Aim of the exercise → Give the data below again exactly as it stands. Omit the pictures.

Data shown →

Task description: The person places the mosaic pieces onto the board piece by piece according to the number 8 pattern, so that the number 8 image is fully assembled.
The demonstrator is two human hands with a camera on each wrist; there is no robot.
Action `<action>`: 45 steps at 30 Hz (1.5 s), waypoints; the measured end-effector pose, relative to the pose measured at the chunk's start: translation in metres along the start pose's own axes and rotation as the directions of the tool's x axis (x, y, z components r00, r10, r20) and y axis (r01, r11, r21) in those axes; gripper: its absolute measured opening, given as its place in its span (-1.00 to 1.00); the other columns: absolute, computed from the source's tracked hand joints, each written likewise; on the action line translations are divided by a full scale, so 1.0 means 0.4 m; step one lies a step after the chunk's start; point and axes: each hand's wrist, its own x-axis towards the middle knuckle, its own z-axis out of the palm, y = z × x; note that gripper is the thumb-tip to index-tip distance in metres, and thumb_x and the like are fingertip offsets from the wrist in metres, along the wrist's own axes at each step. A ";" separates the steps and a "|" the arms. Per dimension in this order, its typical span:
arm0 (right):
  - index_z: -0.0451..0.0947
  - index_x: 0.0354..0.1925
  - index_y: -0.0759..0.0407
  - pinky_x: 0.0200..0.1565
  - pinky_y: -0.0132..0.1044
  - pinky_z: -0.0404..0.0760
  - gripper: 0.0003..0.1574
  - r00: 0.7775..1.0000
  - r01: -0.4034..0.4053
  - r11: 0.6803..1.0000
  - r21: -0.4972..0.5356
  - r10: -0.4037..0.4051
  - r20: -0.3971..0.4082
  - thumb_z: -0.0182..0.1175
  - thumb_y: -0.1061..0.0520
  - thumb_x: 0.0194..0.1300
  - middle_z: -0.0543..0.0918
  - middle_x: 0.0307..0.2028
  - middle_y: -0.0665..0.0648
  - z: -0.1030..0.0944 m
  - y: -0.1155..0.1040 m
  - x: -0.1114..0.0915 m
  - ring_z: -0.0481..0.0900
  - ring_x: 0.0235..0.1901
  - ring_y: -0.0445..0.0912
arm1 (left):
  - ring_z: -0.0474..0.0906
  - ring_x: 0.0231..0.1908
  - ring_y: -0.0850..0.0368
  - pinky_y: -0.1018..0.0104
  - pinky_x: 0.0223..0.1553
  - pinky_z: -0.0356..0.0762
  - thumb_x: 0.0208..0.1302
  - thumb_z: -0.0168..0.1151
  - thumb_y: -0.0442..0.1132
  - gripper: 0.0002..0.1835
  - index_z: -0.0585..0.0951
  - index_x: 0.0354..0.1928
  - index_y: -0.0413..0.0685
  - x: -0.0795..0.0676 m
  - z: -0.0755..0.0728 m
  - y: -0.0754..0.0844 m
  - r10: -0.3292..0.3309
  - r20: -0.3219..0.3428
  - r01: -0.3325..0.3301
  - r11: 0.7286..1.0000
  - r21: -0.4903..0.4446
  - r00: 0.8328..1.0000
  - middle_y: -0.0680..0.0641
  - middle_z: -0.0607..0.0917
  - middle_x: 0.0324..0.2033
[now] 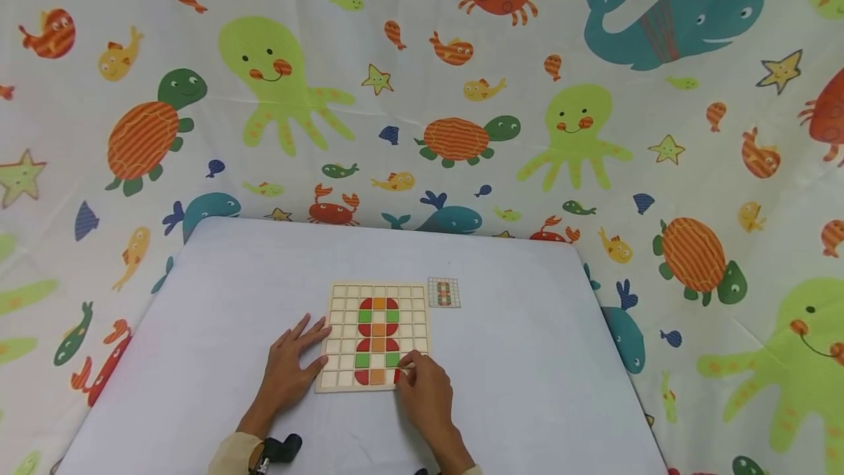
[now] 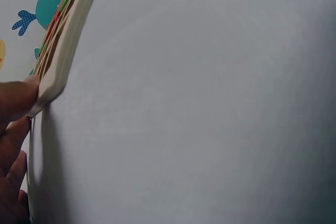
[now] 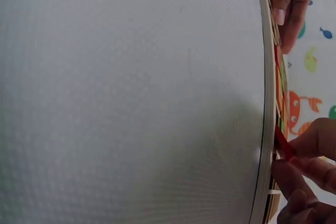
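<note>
A square wooden grid board [image 1: 338,299] lies on the table. Red quarter-round tiles, green square tiles and orange square tiles fill its middle columns in a figure-eight pattern. Along the board's left edge, my left hand [image 1: 285,369] rests with fingers spread, fingertips and thumb touching the frame. My right hand [image 1: 430,391] is over the lower right of the pattern, pinching a red tile [image 3: 284,144] between thumb and fingers. In the right wrist view, that tile is tilted at the grid. The fingers partly cover the cells there.
A small pattern card [image 1: 445,293] showing a similar design lies just beyond the board's upper right corner. White cloth covers the table [image 1: 527,358]. Behind hangs a curtain [image 1: 395,108] printed with sea animals.
</note>
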 end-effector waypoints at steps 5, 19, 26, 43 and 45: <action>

Exercise output →
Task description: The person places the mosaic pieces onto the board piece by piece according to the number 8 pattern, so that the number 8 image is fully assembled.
The demonstrator is two human hands with a camera on each wrist; there is no robot.
Action `<action>`: 45 steps at 30 Hz (1.5 s), waypoints; the measured end-effector pose, relative to the pose measured at the chunk's start: translation in metres along the start pose's own axes and rotation as the directions of the tool's x axis (x, y, z components r00, r10, r20) and y axis (r01, r11, r21) in those axes; gripper: its absolute measured opening, given as its place in its span (-1.00 to 1.00); the other columns: absolute, computed from the source's tracked hand joints, each written likewise; on the action line translations are divided by a full scale, so 1.0 means 0.4 m; step one lies a step after the chunk's start; point and axes: each hand's wrist, its own x-axis towards the middle knuckle, its own z-axis out of the palm, y = z × x; note that gripper is the thumb-tip to index-tip distance in metres, and thumb_x and the like are fingertip offsets from the wrist in metres, along the wrist's own axes at each step. A ";" separates the steps and a "|" the arms. Per dimension in this order, its typical span:
arm0 (right):
  - index_z: -0.0451..0.0947
  - index_x: 0.0354..0.1925
  - index_y: -0.0759..0.0407
  - pinky_x: 0.0200..0.1565
  - pinky_y: -0.0132..0.1044
  - pinky_z: -0.0404..0.0760
  - gripper: 0.0003..0.1574
  - r00: 0.7775..1.0000
  - r01: -0.4034..0.4053
  - r11: 0.6803..1.0000
  - r21: -0.4972..0.5356
  - r10: -0.4037..0.4051
  - r20: -0.3971..0.4082
  - thumb_z: -0.0182..0.1175
  - thumb_y: -0.1061..0.0520
  - thumb_x: 0.0194..0.1300
  - middle_z: -0.0543..0.0918
  - middle_x: 0.0307..0.2028
  - middle_y: -0.0665..0.0648
  - z: -0.1030..0.0944 m
  - y: -0.1155..0.1040 m
  - x: -0.1114..0.0915 m
  - ring_z: -0.0481..0.0900
  - ring_x: 0.0235..0.1901
  - ring_y: -0.0445..0.0912
arm1 (left):
  - ring_z: -0.0474..0.0906
  - ring_x: 0.0231..0.1908
  - ring_y: -0.0850..0.0368
  - pinky_y: -0.1018..0.0104
  - pinky_x: 0.0223..0.1553
  - pinky_z: -0.0356..0.0762
  - thumb_x: 0.0208..0.1302
  - thumb_z: -0.0168..0.1151
  - thumb_y: -0.0442..0.1132
  - gripper: 0.0002..0.1835
  - index_z: -0.0585..0.0951
  - index_x: 0.0354..0.1928
  - index_y: -0.0413..0.0685
  - x: -0.0795..0.0676 m
  - z: -0.0755..0.0728 m
  - y: -0.0754..0.0844 m
  - r10: -0.3292..0.3309
  - r20: -0.3219..0.3428
  - r01: -0.3325..0.3301
  - r11: 0.7286..1.0000
  - r21: -0.4903..0.4446
  - r00: 0.8328..1.0000
  - middle_y: -0.0680..0.0641
  - middle_z: -0.0607..0.0917
  - middle_x: 0.0324..0.2033
[now] 
[now] 
[now] 
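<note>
A square wooden grid board [image 1: 338,299] lies on the table. Red quarter-round tiles, green square tiles and orange square tiles fill its middle columns in a figure-eight pattern. Along the board's left edge, my left hand [image 1: 285,369] rests with fingers spread, fingertips and thumb touching the frame. My right hand [image 1: 430,391] is over the lower right of the pattern, pinching a red tile [image 3: 284,144] between thumb and fingers. In the right wrist view, that tile is tilted at the grid. The fingers partly cover the cells there.
A small pattern card [image 1: 445,293] showing a similar design lies just beyond the board's upper right corner. White cloth covers the table [image 1: 527,358]. Behind hangs a curtain [image 1: 395,108] printed with sea animals.
</note>
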 end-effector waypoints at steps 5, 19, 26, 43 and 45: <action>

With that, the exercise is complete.